PROBLEM DETAILS: Give again, exactly as they appear, only the lines from the one containing "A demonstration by" through the last line of the material below.

──────

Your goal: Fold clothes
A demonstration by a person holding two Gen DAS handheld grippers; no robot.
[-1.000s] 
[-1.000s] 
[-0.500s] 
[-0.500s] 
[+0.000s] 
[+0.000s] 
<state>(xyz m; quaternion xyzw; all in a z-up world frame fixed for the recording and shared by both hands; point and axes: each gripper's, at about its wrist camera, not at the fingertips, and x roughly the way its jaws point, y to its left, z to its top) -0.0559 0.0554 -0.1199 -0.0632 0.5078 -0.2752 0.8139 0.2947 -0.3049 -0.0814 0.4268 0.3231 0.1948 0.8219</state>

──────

ANSWER SECTION:
A demonstration by a person holding two Gen DAS handheld grippers; no robot.
[-1.000s] 
[-1.000s] 
[-0.500s] 
[-0.500s] 
[+0.000s] 
[+0.000s] 
<state>(xyz m; quaternion xyzw; all in a z-up world frame fixed for the recording and shared by both hands; point and axes: each gripper's, at about its wrist camera, not at the fingertips, and x roughly the way its jaws point, y to its left, z to its top) -0.0559 0.0554 -0.1199 -0.0632 0.5078 -0.2752 0.8139 0.2947 -0.3049 -0.0814 0.4268 0.3231 0.1948 0.8219</state>

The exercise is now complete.